I don't tend to be flowery with words, and poetry boggles my mind, like someone writing music—how in the heck do they do it?  That Dolly Parton keeps perking them out. "I write the songs that make the young girl's cry," Oh, that wasn't her song. Bruce Johnson (1975) wrote it. And in 1977, it won a Grammy for Barry Manilow.

At first, Manilow didn't want to sing the song, for unless you really listen to the words, it sounds like an ego trip for the lyricist.

"I Write the Songs," wrote Joanna Landrum, "isn't just a self-aggrandizing anthem for the gifted songwriter; it's a poetic ode to the universal power of music. At its core, the song celebrates the emotional and transformative impact of music on humanity, suggesting that the essence of music itself is the actual creator of songs."

 

"I wrote the very first song." The MUSE. GOD, MUSIC?

 

Finally, in my search for novels, I decided to check out the best and found Barbara Kingsolver's The Poisonwood Bible, a Pulitzer Prize nominee.  Over the years, I had heard of that book but didn't know what it was about — a scholarly book about Christianity or the Bible? No, it was a bestseller about the Congo, with religion, philosophy, and politics intertwined in a way that only a deft hand can achieve.

It deeply impacted me.

 Poisonwood has two meanings; one is a plant in the Congo that, when touched, will give a terrible rash. The other means Blessed.  There are many words, especially in primitive cultures, that have multiple meanings.

The Poisonwood Bible was set in the Eisenhower era when the US was trying to bring Democracy to the Belgian Congo. (Or force, and it looks as though they are trying again.) The Poisonwood Bible is about a Missionary family who move to the Congo to give them Christianity. The father, the Preacher, is so obsessed with bringing Christ and baptizing all the little heathens that he would let his family starve to do it. And starving is what the natives of their village are constantly on the verge of while trying their damnest to avoid.

The viewpoint is from the wife, the mother, and her four daughters. Each of the five has their own voice, which Kingsolver said she wrote their monologues over and over to get their tones and perspectives.

One point I took away was that democracy doesn't work when people rush to a vote without having a viable discussion and coming to some consensus. As an old chief said, "When a vote is 49 to 51, half the population is angry all the time.

Kingsolver lived in the Congo for a time, and she said she researches the devil out of her books. She wants to be honest and have her readers trust her. One point that surprised me is that Kingsolver isn't afraid to use cliches, idioms, and everyday speech in her writing, something writing teachers try to drum out of writers. "Your writing is too good to use convenient slang." Well well.

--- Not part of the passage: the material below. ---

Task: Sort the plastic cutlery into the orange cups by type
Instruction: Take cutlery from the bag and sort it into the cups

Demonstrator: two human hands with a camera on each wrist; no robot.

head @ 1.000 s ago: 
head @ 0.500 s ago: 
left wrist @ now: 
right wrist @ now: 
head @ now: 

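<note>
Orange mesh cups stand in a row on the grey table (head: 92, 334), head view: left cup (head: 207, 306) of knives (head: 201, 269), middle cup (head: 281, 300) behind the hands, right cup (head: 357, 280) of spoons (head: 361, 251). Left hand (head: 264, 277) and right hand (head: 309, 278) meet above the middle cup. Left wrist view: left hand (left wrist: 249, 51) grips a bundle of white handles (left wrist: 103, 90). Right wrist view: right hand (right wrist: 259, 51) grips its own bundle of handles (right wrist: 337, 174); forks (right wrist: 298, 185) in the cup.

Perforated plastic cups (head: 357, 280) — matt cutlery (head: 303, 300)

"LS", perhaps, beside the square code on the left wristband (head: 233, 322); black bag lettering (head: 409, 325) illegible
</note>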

I also read Kingsolver's The Bean Trees, which I loved. It warmed my heart; it didn't tear it out. I got a kick out of her description of Oklahoma, where my husband and I attended school for two years. In The Bean Trees, I gained some insight into the Cheyenne Nation of Oklahoma.

And people read more non-fiction because it teaches them something. Hum.

Kingsolver won the Pulitzer prize for Damon Copperhead, which I've chosen not to read for I don't want to endure a little boy getting slapped around by a man his mother marries.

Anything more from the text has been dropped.